Aloe mitriformis, the mitre aloe, is one of the Western Cape creeping or trailing aloes. The name has been changed to A. perfoliata, or more accurately the species has been sunken into A. perfoliata, but not all seem to agree with the change yet.
The plant branches repeatedly and sustains leaves only towards the ends of branches. These leaf rosettes are too large and heavy for the thin branches to support in an erect position, leaving the stems procumbent.
The leaves are short, broad, blue-green and smooth. Leaf colour varies according to the plant’s position in sun or shade as well as the watering it receives. The teeth on the edges are characteristically variable in colour, as can be seen in picture. Mitriformis comes from the leaf rosette's likeness to a mitre or bishop’s headgear.

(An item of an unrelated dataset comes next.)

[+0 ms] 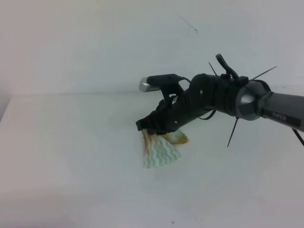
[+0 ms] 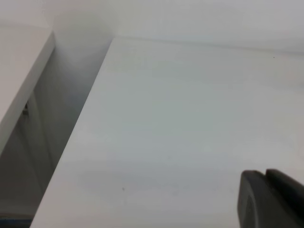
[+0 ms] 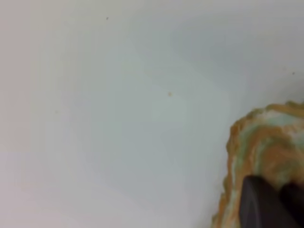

The inflorescence is usually a panicle consisting of up to five branches. The racemes are short and vary from flat-topped or rounded to conical. Flowers are slender, densely clustered and bright red to pinkish red. They appear throughout summer.
The distribution is in the west of the Western Cape from the Cape Peninsula to the Bokkeveld Mountains and to the far southwest of the Northern Cape.
The habitat is vertical fynbos and renosterveld cliff faces and crevices in rock sheets. In nature the plant receives its rain in winter. The species is not considered threatened in habitat early in the twenty first century.